During the Revolutionary War era, around 1775, Jacob Merwine purchased several hundred acres of land and built a log house on what is now Merwinsburg Road.
Peter, his oldest son and heir, was born in 1783. Peter's first-born son, John, inherited it and ran the by then well-known hostelry. With no formal education he acted as the local lawyer for the West End. He made sure his children had educational opportunities.
The first structure at the present site was built in 1804, and was modified over the years. In 1875 John's daughter, Emma Virginia, who married Alexander Gould, took possession of the property.
In the 1960s the Goulds still operated the business as a boarding house.
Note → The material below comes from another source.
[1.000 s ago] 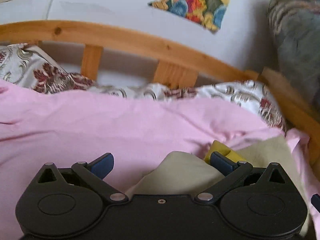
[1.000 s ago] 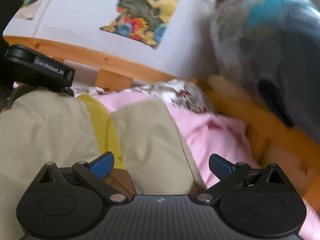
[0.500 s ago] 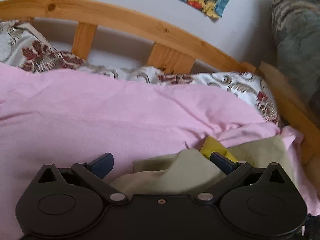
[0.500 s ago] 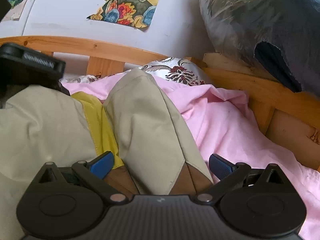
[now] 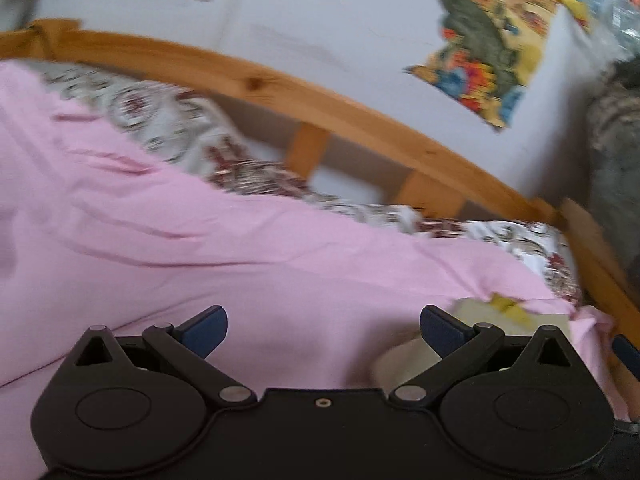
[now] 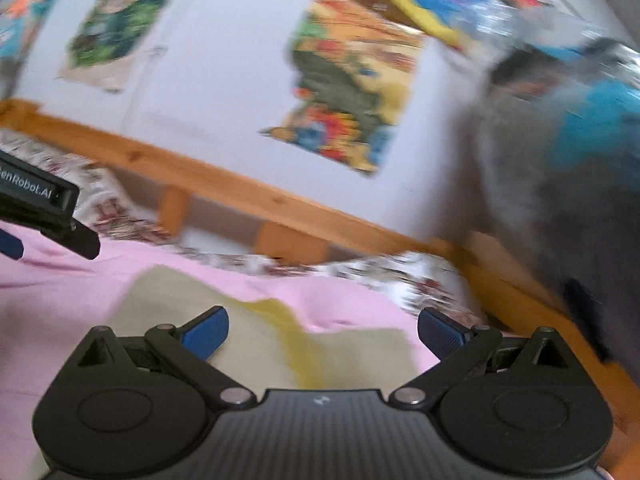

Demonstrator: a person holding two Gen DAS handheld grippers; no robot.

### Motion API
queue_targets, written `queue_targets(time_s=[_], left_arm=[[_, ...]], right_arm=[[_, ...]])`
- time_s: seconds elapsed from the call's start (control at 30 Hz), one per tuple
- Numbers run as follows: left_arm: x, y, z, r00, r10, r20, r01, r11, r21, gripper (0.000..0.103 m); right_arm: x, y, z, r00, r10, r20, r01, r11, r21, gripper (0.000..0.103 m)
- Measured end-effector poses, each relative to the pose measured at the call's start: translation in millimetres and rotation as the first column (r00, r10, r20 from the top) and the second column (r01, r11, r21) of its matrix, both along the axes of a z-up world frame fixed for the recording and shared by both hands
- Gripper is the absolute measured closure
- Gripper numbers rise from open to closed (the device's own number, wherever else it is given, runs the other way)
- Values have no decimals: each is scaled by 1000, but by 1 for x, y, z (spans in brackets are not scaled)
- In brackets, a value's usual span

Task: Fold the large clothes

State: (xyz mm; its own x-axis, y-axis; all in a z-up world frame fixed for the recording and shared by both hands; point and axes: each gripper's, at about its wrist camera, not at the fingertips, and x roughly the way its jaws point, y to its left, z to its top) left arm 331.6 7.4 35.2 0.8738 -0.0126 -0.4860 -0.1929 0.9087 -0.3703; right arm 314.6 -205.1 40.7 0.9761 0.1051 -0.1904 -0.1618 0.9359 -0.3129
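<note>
On the pink sheet (image 6: 60, 312) near the bed's far right corner, the beige garment (image 6: 256, 344) with its yellow stripe (image 6: 296, 340) is lying flat, and I am holding my right gripper (image 6: 322, 330) just above it with the jaws spread wide and nothing between them. My left gripper (image 5: 323, 326) is hanging over bare pink sheet to the left of the garment, its blue pads (image 5: 206, 328) also wide apart and empty; only a beige fold (image 5: 404, 356) with a bit of yellow is showing beside its right finger. In the right wrist view the left tool's black body (image 6: 36, 204) is showing at the left edge. A floral cover (image 5: 192, 132) is lying along the wooden headboard rail (image 5: 360, 120), and torn colourful posters (image 6: 348, 84) are hanging on the white wall (image 5: 300, 20) behind. Both views are blurred.
</note>
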Motion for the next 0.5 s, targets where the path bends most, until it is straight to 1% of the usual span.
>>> queue_targets(time_s=[0.07,0.1,0.2,0.3,0.37,0.4,0.5], left_arm=[[-6,12,-6,1000,20,-18,-21,1000,-14,1],[-8,18,-9,999,26,-28,-27,999,-19,1],[-10,29,-18,998,30,-57,-31,999,-23,1],[-11,34,-26,997,11,-81,-13,1000,-23,1],[-11,34,-29,996,-7,-85,6,1000,-18,1],[-10,32,-30,996,-15,-84,14,1000,-12,1],[-14,28,-31,996,-31,-86,31,999,-9,1]], right_arm=[[6,14,-14,1000,-9,2,9,998,-70,0],[8,17,-24,1000,-26,14,27,996,-84,0],[12,16,-47,997,-70,10,71,996,-46,0],[7,23,-58,995,-94,44,97,993,-71,0],[4,28,-68,991,-106,80,113,990,-87,0],[5,28,-73,990,-110,84,117,989,-86,0],[13,27,-78,993,-107,49,111,991,-76,0]])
The property next went to the Shiffer family until they decided to sell it.
Now it is owned by Chestnuthill Township along with 50 acres of land, which cost $560,000. It has one-half mile of access to the Pohopoco Creek. It may benefit the Chestnuthill Township Historical Society.
The heating system and roof were repaired in September-October 2011. Swales were put in and planted to grass to keep the water away from the foundation. Those were the major things that had to be done to prevent more deterioration.
On May 12 members of the society went to do the spring cleaning on the lawn and gardens.
Kathy Getz, a historical society member, said she hopes it will eventually be open for tours.
The Monroe County Historical Association has the original sign which the local Society would like to have copied and placed where the original was.
While members of the Society were working, talk turned to the possibility of ghosts. According to the book, "Pocono Ghosts," eerie music is heard at times and Bob Ely said people may be seen through upstairs windows.
However, members said it is unlikely ghosts will be included in any future use of the hotel.
An exciting moment during the cleanup occurred when a swarm of bees was found in a tree to the rear of the hotel.